Some of the "practical" (funny way to spell "buggy") code that was broken looked like this:
void foo(X* p) {
p->bar()->baz();
}
and it forgot to account for the fact that p->bar()
sometimes returns a null pointer, which means that dereferencing it to call baz()
is undefined.
Not all the code that was broken contained explicit if (this == nullptr)
or if (!p) return;
checks. Some cases were simply functions that didn't access any member variables, and so appeared to work OK. For example:
struct DummyImpl {
bool valid() const { return false; }
int m_data;
};
struct RealImpl {
bool valid() const { return m_valid; }
bool m_valid;
int m_data;
};
template<typename T>
void do_something_else(T* p) {
if (p) {
use(p->m_data);
}
}
template<typename T>
void func(T* p) {
if (p->valid())
do_something(p);
else
do_something_else(p);
}
In this code when you call func<DummyImpl*>(DummyImpl*)
with a null pointer there is a "conceptual" dereference of the pointer to call p->DummyImpl::valid()
, but in fact that member function just returns false
without accessing *this
. That return false
can be inlined and so in practice the pointer doesn't need to be accessed at all. So with some compilers it appears to work OK: there's no segfault for dereferencing null, p->valid()
is false, so the code calls do_something_else(p)
, which checks for null pointers, and so does nothing. No crash or unexpected behaviour is observed.
With GCC 6 you still get the call to p->valid()
, but the compiler now infers from that expression that p
must be non-null (otherwise p->valid()
would be undefined behaviour) and makes a note of that information. That inferred information is used by the optimizer so that if the call to do_something_else(p)
gets inlined, the if (p)
check is now considered redundant, because the compiler remembers that it is not null, and so inlines the code to:
template<typename T>
void func(T* p) {
if (p->valid())
do_something(p);
else {
// inlined body of do_something_else(p) with value propagation
// optimization performed to remove null check.
use(p->m_data);
}
}
This now really does dereference a null pointer, and so code that previously appeared to work stops working.
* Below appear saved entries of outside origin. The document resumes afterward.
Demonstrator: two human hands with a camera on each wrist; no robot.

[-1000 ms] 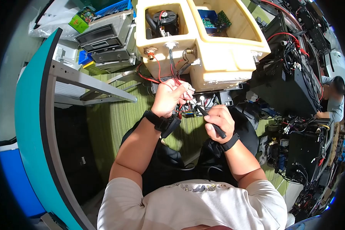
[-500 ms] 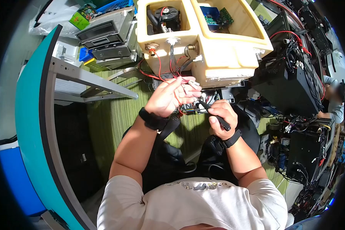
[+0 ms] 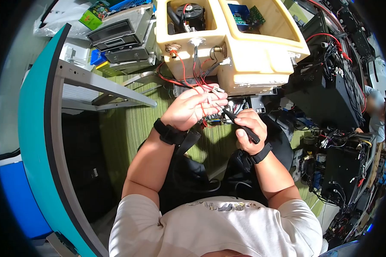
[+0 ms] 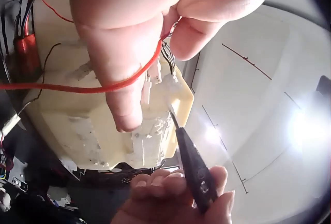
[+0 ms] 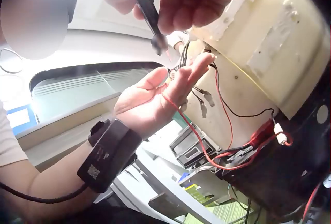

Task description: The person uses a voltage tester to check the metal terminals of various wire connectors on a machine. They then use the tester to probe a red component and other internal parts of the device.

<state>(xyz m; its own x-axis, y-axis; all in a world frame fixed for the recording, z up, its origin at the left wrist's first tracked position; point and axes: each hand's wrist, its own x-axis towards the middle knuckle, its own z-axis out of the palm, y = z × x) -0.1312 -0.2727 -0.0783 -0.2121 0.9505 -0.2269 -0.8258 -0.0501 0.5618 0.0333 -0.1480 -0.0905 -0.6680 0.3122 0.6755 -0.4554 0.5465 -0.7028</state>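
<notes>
My left hand [image 3: 182, 110] is palm up with long, nearly straight fingers below the cream housing [image 3: 255, 60]. Thin wires with small white connectors [image 5: 208, 98] run across it, and its thumb lies over them against the fingers. A red wire [image 4: 62, 87] crosses the same fingers. In my right hand [image 3: 255, 123] is a black pen-shaped tool [image 4: 192, 162] with a thin pointed tip, gripped between thumb and curled fingers. That tip points toward the connectors, close to the left fingertips. The wires come from the housing's front.
Inside the housing sit a black round motor-like part [image 3: 191, 17] and a green circuit board [image 3: 256, 16]. A grey metal frame [image 3: 103, 85] and teal panel [image 3: 36, 141] stand left. Black wired units [image 3: 326, 98] line the right, where another person [image 3: 375, 115] is partly visible.
My left hand has gone from a closed pinch on the wires to a flatter, upturned palm with extended fingers. The right hand with the tool has shifted slightly right.
</notes>
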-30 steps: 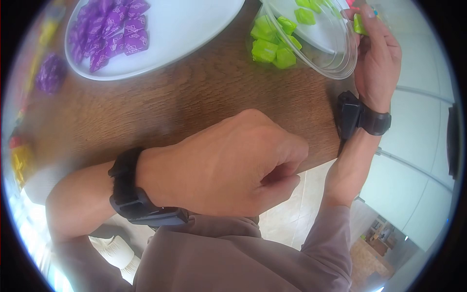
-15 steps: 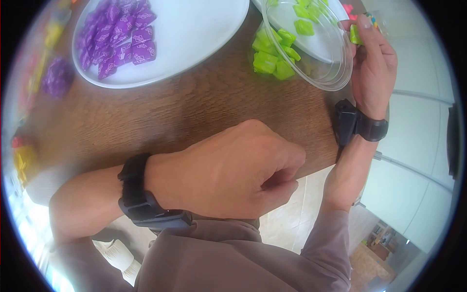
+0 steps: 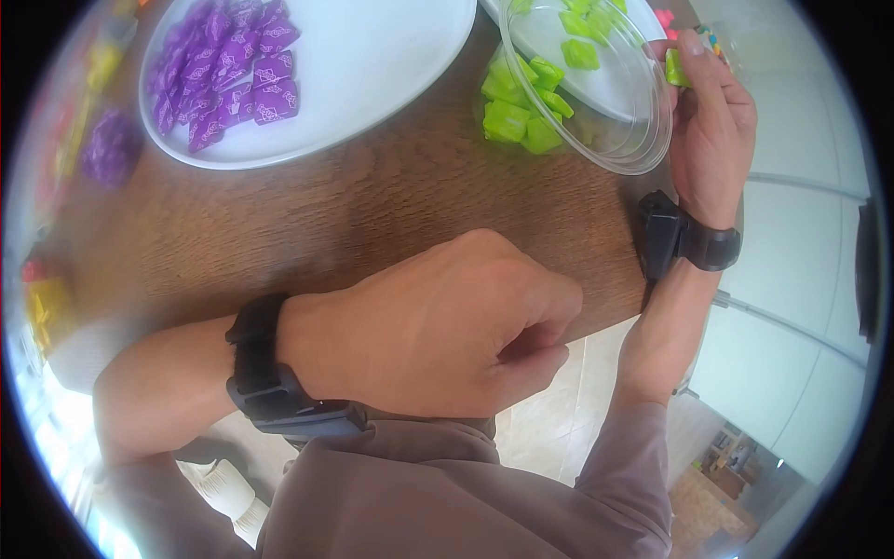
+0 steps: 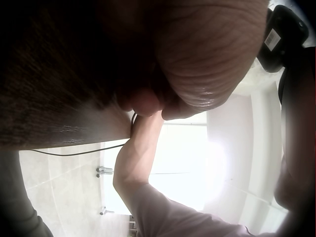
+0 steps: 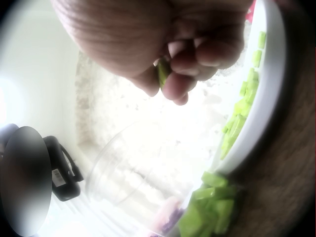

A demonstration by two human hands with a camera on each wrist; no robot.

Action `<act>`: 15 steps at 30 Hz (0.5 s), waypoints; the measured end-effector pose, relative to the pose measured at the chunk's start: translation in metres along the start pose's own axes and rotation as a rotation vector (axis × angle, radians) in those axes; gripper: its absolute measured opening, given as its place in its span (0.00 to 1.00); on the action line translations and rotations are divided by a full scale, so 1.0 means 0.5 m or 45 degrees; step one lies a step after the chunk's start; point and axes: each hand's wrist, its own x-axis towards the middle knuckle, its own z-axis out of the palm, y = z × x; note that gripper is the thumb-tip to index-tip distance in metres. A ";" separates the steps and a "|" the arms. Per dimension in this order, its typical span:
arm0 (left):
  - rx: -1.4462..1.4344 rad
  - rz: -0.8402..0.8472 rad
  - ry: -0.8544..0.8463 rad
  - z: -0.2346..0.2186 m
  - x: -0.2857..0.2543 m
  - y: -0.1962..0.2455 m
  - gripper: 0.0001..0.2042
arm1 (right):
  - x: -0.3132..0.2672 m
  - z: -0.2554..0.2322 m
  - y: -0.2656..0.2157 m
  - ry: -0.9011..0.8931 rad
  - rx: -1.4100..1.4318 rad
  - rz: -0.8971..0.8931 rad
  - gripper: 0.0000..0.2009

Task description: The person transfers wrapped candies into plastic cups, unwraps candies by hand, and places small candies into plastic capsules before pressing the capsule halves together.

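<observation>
While the green candy [image 3: 677,69] sits between one and two o'clock in the head view, pinched between thumb and fingers of the right hand [image 3: 715,130], its long axis runs roughly twelve to six; which end is its front I cannot tell. Toward eight from it, the clear tub [image 3: 643,154] tilts beside a green heap [image 3: 521,116]. At one lies a plate [image 5: 271,54] of more green candies [image 3: 582,54]; at eleven, a larger plate [image 3: 372,74] bears purple candies [image 3: 228,79]. Nearer six, the left hand [image 3: 424,326] is curled in a loose fist.
</observation>
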 end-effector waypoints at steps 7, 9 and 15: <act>0.013 -0.001 -0.001 0.000 0.000 -0.001 0.14 | 0.000 0.008 0.000 0.036 0.003 -0.004 0.13; 0.013 0.003 0.000 -0.001 0.001 0.001 0.14 | 0.001 0.002 0.001 0.018 0.008 0.003 0.13; 0.016 0.038 0.016 0.000 0.002 -0.002 0.14 | 0.001 0.003 0.001 -0.011 -0.014 -0.018 0.13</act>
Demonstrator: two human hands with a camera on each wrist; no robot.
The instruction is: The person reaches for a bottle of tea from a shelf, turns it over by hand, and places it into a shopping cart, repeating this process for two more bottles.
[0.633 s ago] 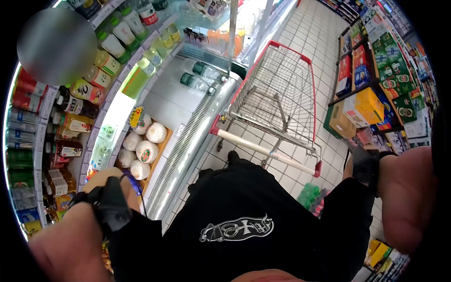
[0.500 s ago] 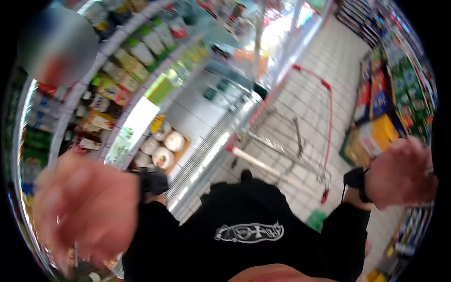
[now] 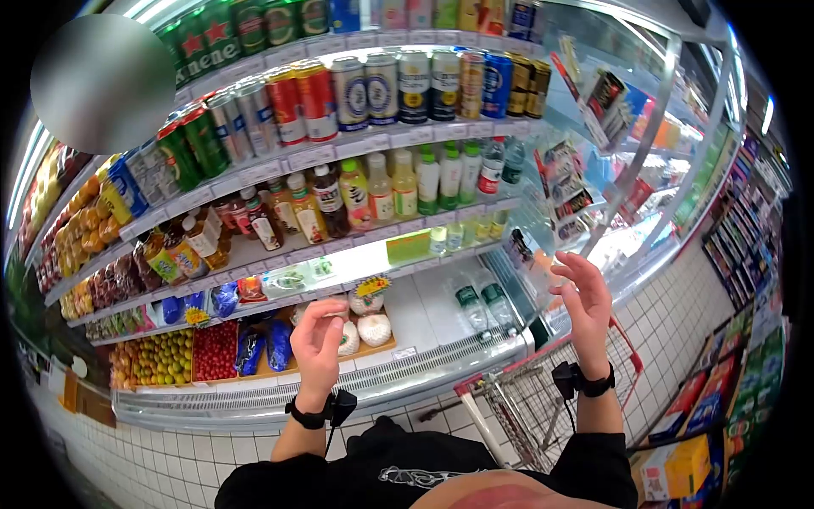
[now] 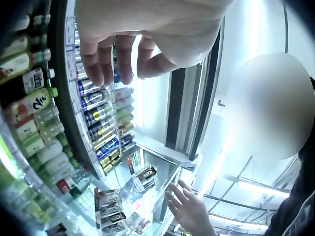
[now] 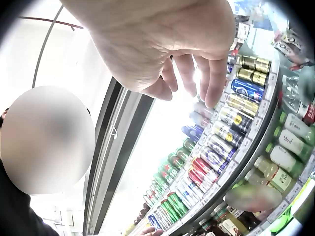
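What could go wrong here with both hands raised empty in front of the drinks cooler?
The left hand and right hand are both off the shopping cart, so it might roll away. The bottles stand packed close on the shelf; a careless reach could topple some.

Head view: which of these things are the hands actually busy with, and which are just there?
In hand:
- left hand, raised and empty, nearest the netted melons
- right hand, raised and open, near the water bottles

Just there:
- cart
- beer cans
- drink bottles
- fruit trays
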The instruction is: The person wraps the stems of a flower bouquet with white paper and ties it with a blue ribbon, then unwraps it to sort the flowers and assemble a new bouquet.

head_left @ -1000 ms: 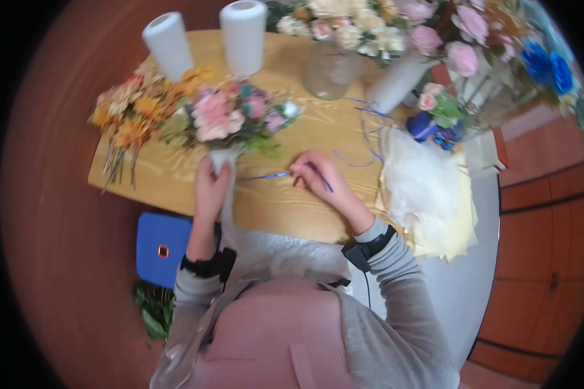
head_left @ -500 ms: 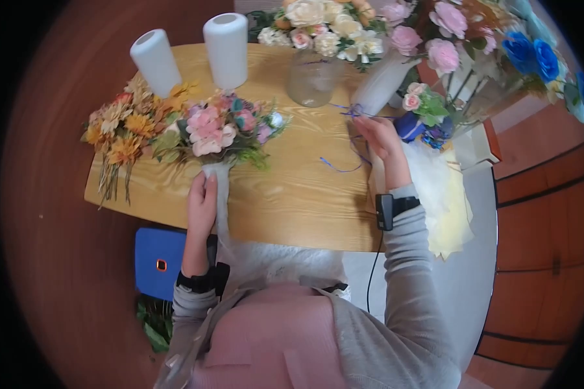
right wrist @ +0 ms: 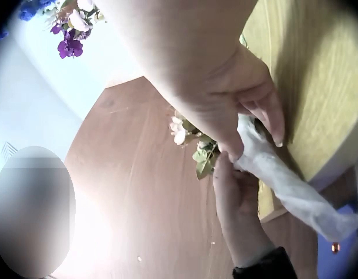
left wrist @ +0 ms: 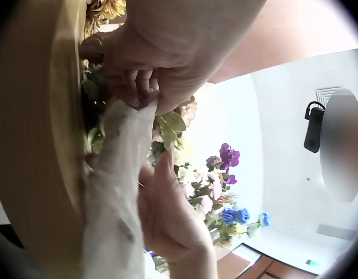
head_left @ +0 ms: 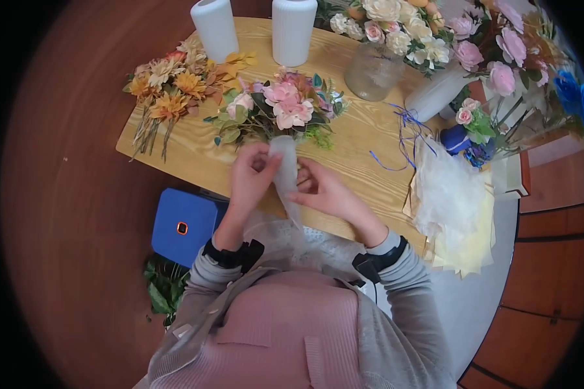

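A bouquet [head_left: 291,104] of pink flowers and green leaves lies at the table's front part, with its stem end toward the person. White, thin, sheet-like wrapping [head_left: 284,155] covers the stems and hangs down past the table edge. My left hand [head_left: 250,175] holds the wrapped stems just below the flowers, thumb over the wrapping. From the other side my right hand [head_left: 331,191] grips the same wrapping, its thumb in front; the right wrist view shows its fingers curled round the wrapping [right wrist: 272,168]. Part of the stems is hidden by the hands and wrapping.
Orange and cream flowers [head_left: 169,91] lie left of the bouquet. Two white vases [head_left: 294,32] stand behind. Tangled blue ribbon [head_left: 405,139] lies at right, near a stack of white and yellow sheets [head_left: 451,188]. A glass vase [head_left: 373,74] holds flowers; a blue box [head_left: 185,223] sits below left.
My right hand held a strip of blue ribbon, carried it to the right and let it go by the vase. It has come back to the white wrapping beside my left hand.
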### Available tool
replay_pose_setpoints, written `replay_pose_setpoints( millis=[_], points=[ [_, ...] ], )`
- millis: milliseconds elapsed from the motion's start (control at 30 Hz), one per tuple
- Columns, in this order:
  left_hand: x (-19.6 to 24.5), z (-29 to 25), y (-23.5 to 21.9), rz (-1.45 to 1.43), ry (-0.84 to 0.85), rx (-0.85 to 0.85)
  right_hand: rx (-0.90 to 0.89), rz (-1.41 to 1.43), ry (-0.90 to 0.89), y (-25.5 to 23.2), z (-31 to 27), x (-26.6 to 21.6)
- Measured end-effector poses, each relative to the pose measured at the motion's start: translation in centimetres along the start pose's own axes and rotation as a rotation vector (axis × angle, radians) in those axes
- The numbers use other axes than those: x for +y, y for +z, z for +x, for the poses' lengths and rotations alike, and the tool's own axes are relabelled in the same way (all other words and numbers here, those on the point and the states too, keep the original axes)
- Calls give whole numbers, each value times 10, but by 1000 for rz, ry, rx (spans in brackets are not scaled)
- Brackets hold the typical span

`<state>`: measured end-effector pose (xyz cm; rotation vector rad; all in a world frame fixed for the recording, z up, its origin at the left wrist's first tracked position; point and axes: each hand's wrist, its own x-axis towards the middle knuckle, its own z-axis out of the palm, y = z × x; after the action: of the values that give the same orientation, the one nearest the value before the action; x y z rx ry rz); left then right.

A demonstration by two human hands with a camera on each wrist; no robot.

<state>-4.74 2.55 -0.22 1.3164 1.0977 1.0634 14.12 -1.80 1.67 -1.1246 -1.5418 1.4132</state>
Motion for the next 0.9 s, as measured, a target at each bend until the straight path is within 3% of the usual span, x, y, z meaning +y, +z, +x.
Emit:
replay_pose_setpoints(
  millis=[67,100,133,167,233,300,400,467,500,567,600,667,767,900],
  points=[
    [20,-13,17,-41,126,-65,32,-12,-56,6,3,7],
    [33,-17,24,-297,10,-232,42,-126,-135,5,6,19],
    [35,-17,22,-299,10,-230,53,-241,-214,4,7,22],
    [36,-17,20,-241,16,-231,51,-242,-212,1,5,24],
    [29,-15,10,-183,20,-234,325,-342,-27,-8,0,27],
    [1,-13,-2,-38,71,21,393,-398,27,-22,-8,31],
    [-24,-14,-4,108,91,99,517,-471,78,-29,-15,18],
    [-14,-18,4,-47,64,36,698,-876,-337,-30,-12,11],
    [-9,-18,7,-202,39,-28,700,-877,-336,-26,-14,6],
    [-6,-17,5,-166,-24,-88,318,-310,-75,-9,-15,-3],
    [-5,-16,4,-130,-85,-147,321,-308,-76,-1,-12,1],
    [-7,-14,2,-25,-77,-128,34,215,152,11,-5,11],
    [-7,-14,1,114,-20,-84,-91,87,229,10,3,15],
    [28,-21,7,188,72,14,-47,207,194,9,7,12]
  ],
)
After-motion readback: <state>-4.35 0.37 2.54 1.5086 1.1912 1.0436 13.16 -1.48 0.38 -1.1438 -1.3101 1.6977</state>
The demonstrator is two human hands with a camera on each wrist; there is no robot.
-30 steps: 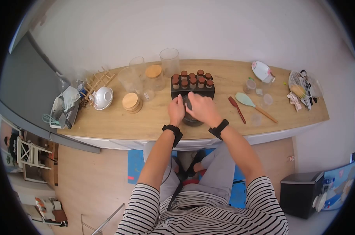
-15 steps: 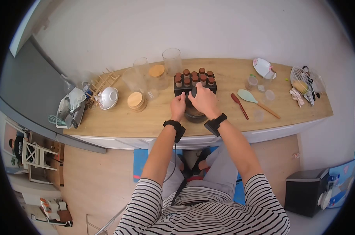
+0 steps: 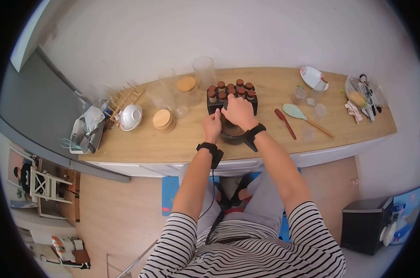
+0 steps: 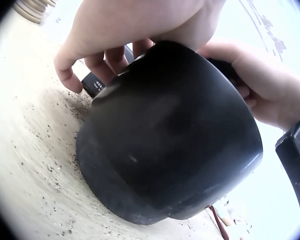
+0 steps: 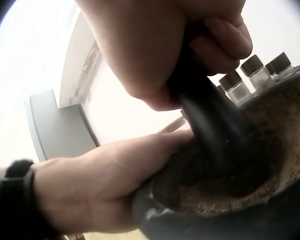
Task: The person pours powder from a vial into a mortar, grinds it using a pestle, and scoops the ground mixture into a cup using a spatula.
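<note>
- The right hand [image 3: 240,112] is closed in a grip around the upper part of a black pestle [image 5: 217,127], fingers curled in around it.
- The left hand [image 3: 212,126] curves against the side of a dark mortar [image 4: 175,135], its fingers bent round the far side; how firmly they press cannot be told.
- The mortar lies between the two hands: just to the right of the left hand and beneath the right one.
- The pestle slants down into the mortar, its lower end inside the bowl, where brown, grainy matter coats the inner wall.
- Both stand at the middle of the wooden table [image 3: 140,144], toward its near edge, with a black rack [image 3: 214,108] of brown-capped jars [image 3: 251,94] just behind the hands.
- Small dark grains [image 4: 50,170] are scattered on the table beside the mortar.
- To the right of the hands, apart from them, lie a red spatula [image 3: 285,123] and a green spoon [image 3: 293,110] with a wooden handle.
</note>
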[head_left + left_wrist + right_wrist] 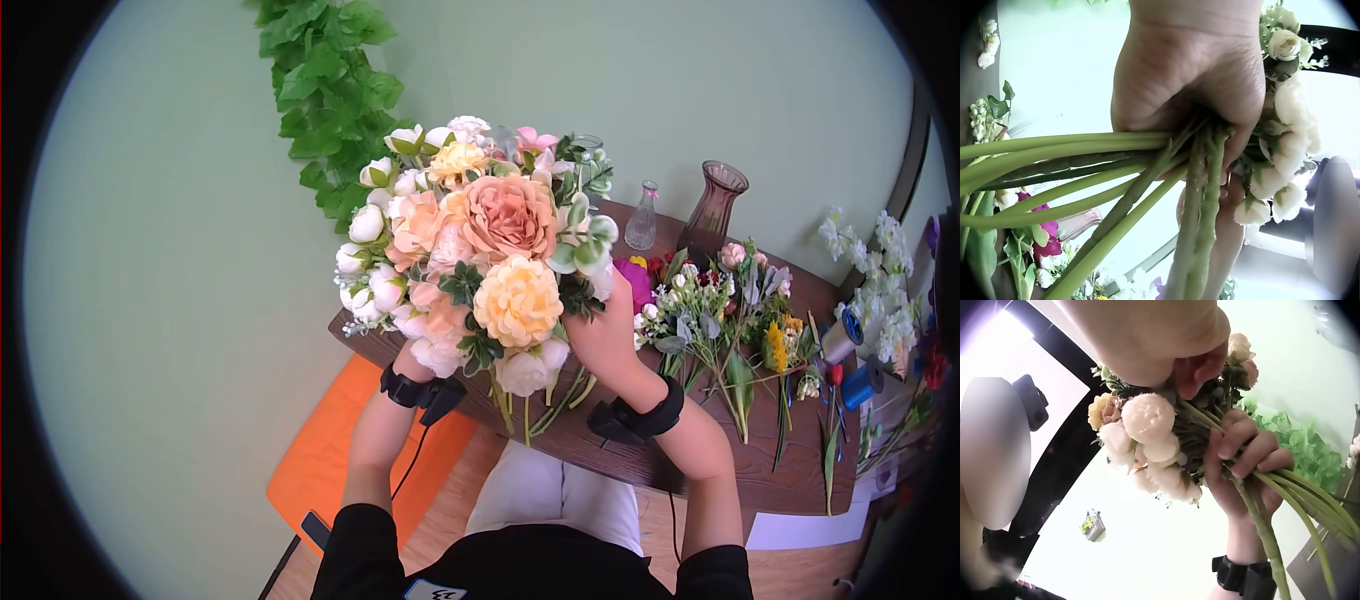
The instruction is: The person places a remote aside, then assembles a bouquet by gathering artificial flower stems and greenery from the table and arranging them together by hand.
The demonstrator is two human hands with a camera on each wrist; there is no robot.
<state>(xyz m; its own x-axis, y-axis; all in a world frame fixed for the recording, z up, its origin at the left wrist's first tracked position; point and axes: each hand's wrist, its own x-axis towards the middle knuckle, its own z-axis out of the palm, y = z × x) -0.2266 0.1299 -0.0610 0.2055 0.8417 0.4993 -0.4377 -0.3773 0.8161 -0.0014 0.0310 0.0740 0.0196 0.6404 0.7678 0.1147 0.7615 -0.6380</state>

In this example the bug is in func
, which should have checked for null first (or the callers should never have called it with null):
template<typename T>
void func(T* p) {
if (p && p->valid())
do_something(p);
else
do_something_else(p);
}
An important point to remember is that most optimizations like this are not a case of the compiler saying "ah, the programmer tested this pointer against null, I will remove it just to be annoying". What happens is that various run-of-the-mill optimizations like inlining and value range propagation combine to make those checks redundant, because they come after an earlier check, or a dereference. If the compiler knows that a pointer is non-null at point A in a function, and the pointer isn't changed before a later point B in the same function, then it knows it is also non-null at B. When inlining happens points A and B might actually be pieces of code that were originally in separate functions, but are now combined into one piece of code, and the compiler is able to apply its knowledge that the pointer is non-null in more places. This is a basic, but very important optimization, and if compilers didn't do that everyday code would be considerably slower and people would complain about unnecessary branches to re-test the same conditions repeatedly.